Christ, I’m so sick of this. I’ve been living like a fucking troglodyte for ten years. Drive, fight, crap, sleep, rinse and repeat.
Where’s my goddamn wine gone?
I understand your world-weariness, and all I can do is ask that you keep these points in the forefront of your mind as your toils and griefs of the last decade boil down to these final few days on Cougar’s Last Commute:
One: Our vessel, the final precious Ark that will deliver the remnants of our species to Mars, whether to befoul it as we did our original home or to bloom upon it in a glory that corrects the mistakes of generations past, that ship we now bear with utmost care and dignity to her point of departure… that ship was built by and for two billionaires with virtually unlimited capital, a fetish for black gimp-hoods with pointy ears and shiny red armor, and a complete inability to wind their own watches, else they’d be on Mars already, laughing at us through their interplanetary batscopes. They knew to the second when the EMP would hit, yet couldn’t get it together enough to get out of its way. This ship was built to their specification, and overseen by loyal lieutenants who would sooner throw themselves into a Dumpster full of rusty red-hot razor blades than risk their bosses’ potential embarrassment when faced when an overly-complicated instrument panel. We’ll find a big fat red button labeled clearly “Press Here To Go To MARS” in friendly, non-threatening Comic Sans type. And the rest of the trip will take care of itself. You can hold onto a yoke, if it’ll make you feel more in charge. Wayne and Stark certainly would; their machismo would demand it.
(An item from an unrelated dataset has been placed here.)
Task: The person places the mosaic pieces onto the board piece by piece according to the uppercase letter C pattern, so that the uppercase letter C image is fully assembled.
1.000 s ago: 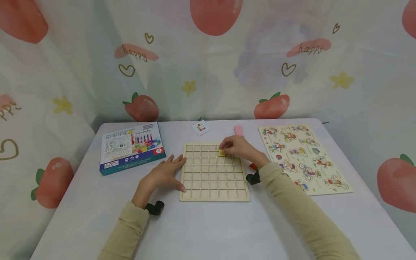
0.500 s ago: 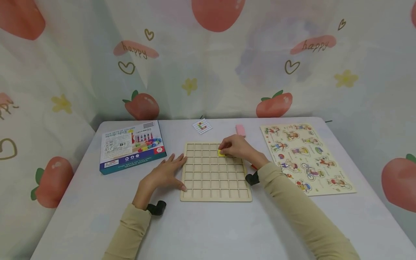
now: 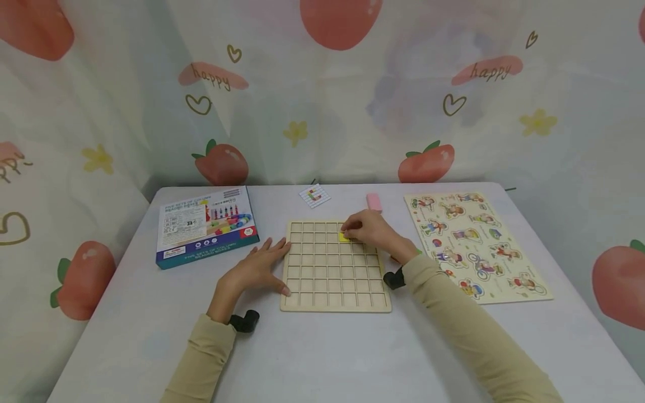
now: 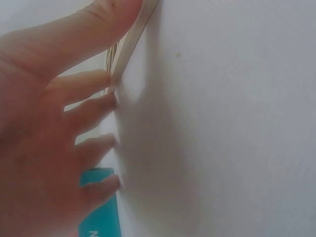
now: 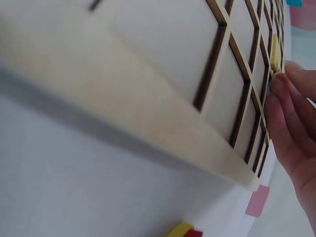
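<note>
A pale wooden grid board [image 3: 335,308] lies flat on the white table. In its second row from the back, right of the middle, sits a yellow block [image 3: 344,237]. My right hand [image 3: 370,228] pinches this block with thumb and fingertips, partly covering it; the right wrist view shows the yellow block [image 5: 275,52] standing slightly above the grid bars. My left hand [image 3: 256,267] is spread along the board's left edge. Its thumb touches the front left part of the rim, while the other fingers reach the side farther back.
A picture card with a coloured grid pattern [image 3: 314,196] and a pink block [image 3: 373,201] lie behind the board. A boxed toy set [image 3: 206,226] is at the left, an illustrated puzzle board [image 3: 478,246] at the right. Yellow and red blocks [image 5: 180,230] lie near the board's right edge.
The yellow block has gone from tilted in my right fingers to lying flatter in its cell, with the fingers still at it. My left hand has stayed on the board's edge.
</note>
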`<state>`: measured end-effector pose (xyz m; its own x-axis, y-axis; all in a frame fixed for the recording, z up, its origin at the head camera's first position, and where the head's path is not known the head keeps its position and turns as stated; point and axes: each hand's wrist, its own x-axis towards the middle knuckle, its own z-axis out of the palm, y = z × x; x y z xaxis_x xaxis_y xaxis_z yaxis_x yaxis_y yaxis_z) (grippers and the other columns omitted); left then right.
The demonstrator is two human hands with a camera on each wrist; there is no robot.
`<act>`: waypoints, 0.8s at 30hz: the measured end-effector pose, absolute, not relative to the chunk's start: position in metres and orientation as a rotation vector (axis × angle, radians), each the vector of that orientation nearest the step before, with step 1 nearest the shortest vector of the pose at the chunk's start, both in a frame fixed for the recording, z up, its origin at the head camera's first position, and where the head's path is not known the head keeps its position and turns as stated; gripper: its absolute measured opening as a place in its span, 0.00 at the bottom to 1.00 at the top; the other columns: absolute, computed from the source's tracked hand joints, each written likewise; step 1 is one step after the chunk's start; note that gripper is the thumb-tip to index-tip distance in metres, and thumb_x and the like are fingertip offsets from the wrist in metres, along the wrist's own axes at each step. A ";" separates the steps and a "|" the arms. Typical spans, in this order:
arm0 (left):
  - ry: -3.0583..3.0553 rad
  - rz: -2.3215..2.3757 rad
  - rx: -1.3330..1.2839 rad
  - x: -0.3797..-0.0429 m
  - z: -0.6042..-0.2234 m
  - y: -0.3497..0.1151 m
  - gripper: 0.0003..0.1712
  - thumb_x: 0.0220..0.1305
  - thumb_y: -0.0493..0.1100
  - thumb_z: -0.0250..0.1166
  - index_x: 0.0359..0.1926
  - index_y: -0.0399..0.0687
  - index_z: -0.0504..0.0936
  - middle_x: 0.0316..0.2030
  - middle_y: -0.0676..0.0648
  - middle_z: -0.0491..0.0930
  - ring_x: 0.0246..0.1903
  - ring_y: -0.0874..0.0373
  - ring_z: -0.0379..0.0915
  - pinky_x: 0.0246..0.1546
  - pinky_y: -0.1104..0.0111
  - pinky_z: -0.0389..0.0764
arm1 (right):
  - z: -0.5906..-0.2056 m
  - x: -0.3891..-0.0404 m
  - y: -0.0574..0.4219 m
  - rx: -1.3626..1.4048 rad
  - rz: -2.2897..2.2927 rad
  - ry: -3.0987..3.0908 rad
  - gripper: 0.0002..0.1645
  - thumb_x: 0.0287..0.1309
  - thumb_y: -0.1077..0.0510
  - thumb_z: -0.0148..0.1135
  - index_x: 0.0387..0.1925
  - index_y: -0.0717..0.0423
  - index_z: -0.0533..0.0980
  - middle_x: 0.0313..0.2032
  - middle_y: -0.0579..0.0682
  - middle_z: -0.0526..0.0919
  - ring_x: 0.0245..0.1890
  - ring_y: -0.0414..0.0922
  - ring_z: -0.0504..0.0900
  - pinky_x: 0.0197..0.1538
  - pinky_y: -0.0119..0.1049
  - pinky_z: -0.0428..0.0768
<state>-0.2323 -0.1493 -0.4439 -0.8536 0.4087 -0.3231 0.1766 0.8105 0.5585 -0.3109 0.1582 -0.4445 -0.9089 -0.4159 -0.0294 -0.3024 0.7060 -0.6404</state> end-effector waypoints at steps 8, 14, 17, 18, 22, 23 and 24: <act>2.561 0.726 0.426 -0.232 -0.444 -0.148 0.65 0.48 0.53 0.84 0.81 0.51 0.56 0.82 0.49 0.47 0.82 0.43 0.30 0.80 0.43 0.36 | -0.438 -0.301 0.178 -0.577 -1.017 2.763 0.09 0.64 0.60 0.68 0.45 0.55 0.88 0.42 0.50 0.91 0.42 0.45 0.84 0.49 0.40 0.82; 2.558 0.720 0.415 -0.232 -0.443 -0.147 0.65 0.48 0.53 0.83 0.81 0.51 0.56 0.83 0.49 0.47 0.82 0.43 0.30 0.80 0.42 0.37 | -0.433 -0.291 0.193 -0.558 -0.951 2.808 0.09 0.64 0.60 0.69 0.45 0.56 0.87 0.41 0.50 0.90 0.40 0.47 0.81 0.46 0.39 0.79; 2.556 0.711 0.407 -0.232 -0.442 -0.146 0.65 0.48 0.53 0.83 0.81 0.52 0.56 0.83 0.49 0.46 0.83 0.44 0.30 0.80 0.42 0.37 | -0.433 -0.286 0.204 -0.521 -0.933 2.807 0.09 0.65 0.60 0.68 0.45 0.56 0.87 0.40 0.50 0.90 0.40 0.48 0.80 0.44 0.38 0.79; 2.555 0.707 0.406 -0.232 -0.442 -0.146 0.65 0.48 0.53 0.83 0.81 0.52 0.56 0.83 0.49 0.46 0.83 0.44 0.30 0.80 0.42 0.37 | -0.433 -0.284 0.208 -0.507 -0.924 2.806 0.09 0.65 0.60 0.68 0.45 0.56 0.87 0.41 0.50 0.89 0.40 0.47 0.80 0.44 0.38 0.79; 2.556 0.692 0.411 -0.232 -0.443 -0.147 0.65 0.48 0.54 0.83 0.81 0.51 0.55 0.83 0.48 0.46 0.82 0.43 0.30 0.80 0.42 0.37 | -0.434 -0.278 0.224 -0.478 -0.891 2.794 0.10 0.66 0.59 0.67 0.46 0.56 0.87 0.42 0.52 0.89 0.38 0.47 0.80 0.41 0.37 0.79; 2.559 0.687 0.411 -0.232 -0.443 -0.147 0.65 0.48 0.54 0.83 0.81 0.51 0.55 0.83 0.48 0.46 0.82 0.43 0.30 0.80 0.42 0.37 | -0.435 -0.276 0.228 -0.471 -0.885 2.794 0.10 0.66 0.59 0.67 0.46 0.56 0.87 0.42 0.52 0.89 0.38 0.46 0.80 0.40 0.37 0.79; 2.560 0.687 0.409 -0.232 -0.444 -0.148 0.65 0.48 0.54 0.83 0.81 0.51 0.55 0.83 0.48 0.46 0.82 0.43 0.30 0.80 0.42 0.37 | -0.435 -0.274 0.232 -0.463 -0.882 2.792 0.10 0.66 0.59 0.67 0.47 0.56 0.87 0.42 0.52 0.89 0.37 0.46 0.80 0.40 0.37 0.79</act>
<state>-0.2319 -0.1476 -0.4435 -0.8521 0.3898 -0.3492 0.1626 0.8314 0.5314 -0.2740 0.2317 -0.4346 -0.9358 -0.3447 -0.0740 -0.2396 0.7758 -0.5838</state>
Two: You, on the other hand, are a much better representative of the human spirit, one who actually deserves to survive the death of your homeworld. Consider: after a planetwide famine, a zombie apocalypse, a nuclear war, and ten years of scraping a living from the dregs at the bottom of a gas can, there still exist two dozen humans who have not only demonstrated a willingness to work together, to protect each other, to make sacrifices in the interest of helping each other, but who have also shown a love for the greatnesses the cultures of humanity achieved during its long lifetime.
After all you’ve been through, you still drive one of the most beautiful automobiles ever wrought by human hands, you still speak with utmost civility to your inferiors, and when you ask what has become of your wine, not a hair is out of place. And you’re not the only one I’m referring to here, De’Ath. Micky, Honey, Momo, all of you have been through this hell with your humanity in all its gloriously cracked forms intact.
Someone who has carried the torch of Culture so far without wavering in this shitheap of a world for the last decade… is exactly whom we need to place on Mars.